> **Prompt**:
The lines from the one holding "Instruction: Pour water" to the final line of the listing below are to be duplicated exactly, with both ends included and pictures omitted.
*** Given data ***
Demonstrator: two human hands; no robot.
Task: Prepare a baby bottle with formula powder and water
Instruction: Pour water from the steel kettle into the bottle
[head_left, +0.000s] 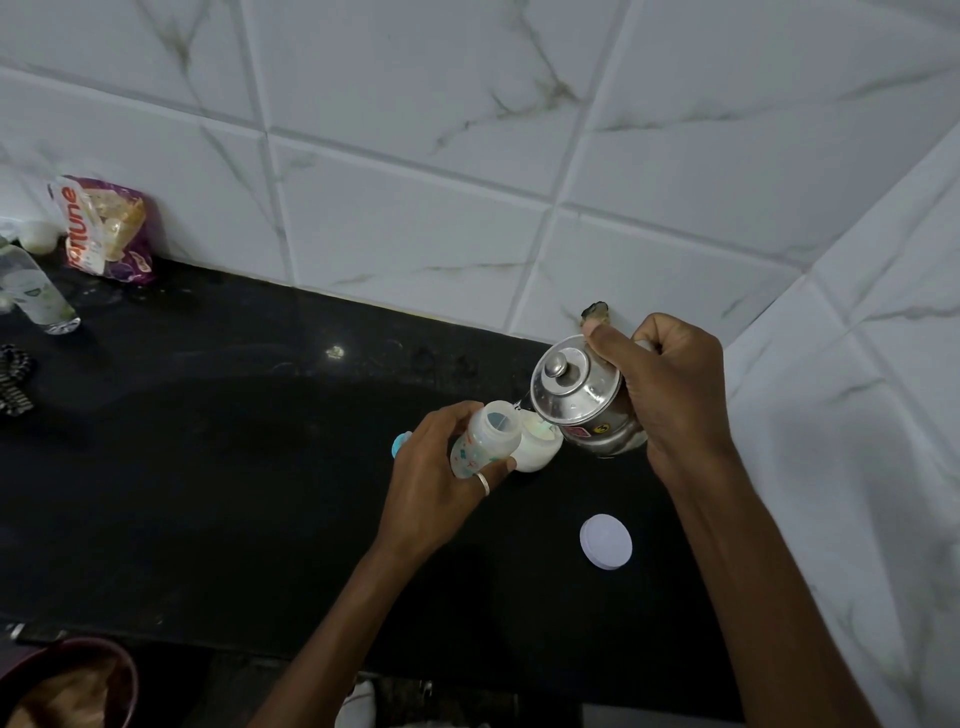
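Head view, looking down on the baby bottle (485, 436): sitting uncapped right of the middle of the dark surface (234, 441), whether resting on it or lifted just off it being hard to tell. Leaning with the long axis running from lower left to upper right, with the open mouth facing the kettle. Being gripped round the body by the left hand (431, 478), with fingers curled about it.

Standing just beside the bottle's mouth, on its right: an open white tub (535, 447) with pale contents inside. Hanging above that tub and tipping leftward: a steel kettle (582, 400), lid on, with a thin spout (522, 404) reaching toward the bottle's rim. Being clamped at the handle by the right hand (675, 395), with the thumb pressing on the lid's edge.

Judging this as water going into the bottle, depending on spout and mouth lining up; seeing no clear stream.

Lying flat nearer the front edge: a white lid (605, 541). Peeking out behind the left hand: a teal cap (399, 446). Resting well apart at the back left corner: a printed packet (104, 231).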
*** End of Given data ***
> **Written response**:
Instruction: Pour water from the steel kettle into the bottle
[head_left, +0.000s] 
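Head view, looking down on the baby bottle (485, 436): sitting uncapped right of the middle of the dark surface (234, 441), whether resting on it or lifted just off it being hard to tell. Leaning with the long axis running from lower left to upper right, with the open mouth facing the kettle. Being gripped round the body by the left hand (431, 478), with fingers curled about it.

Standing just beside the bottle's mouth, on its right: an open white tub (535, 447) with pale contents inside. Hanging above that tub and tipping leftward: a steel kettle (582, 400), lid on, with a thin spout (522, 404) reaching toward the bottle's rim. Being clamped at the handle by the right hand (675, 395), with the thumb pressing on the lid's edge.

Judging this as water going into the bottle, depending on spout and mouth lining up; seeing no clear stream.

Lying flat nearer the front edge: a white lid (605, 541). Peeking out behind the left hand: a teal cap (399, 446). Resting well apart at the back left corner: a printed packet (104, 231).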

No more output will be given for this exercise.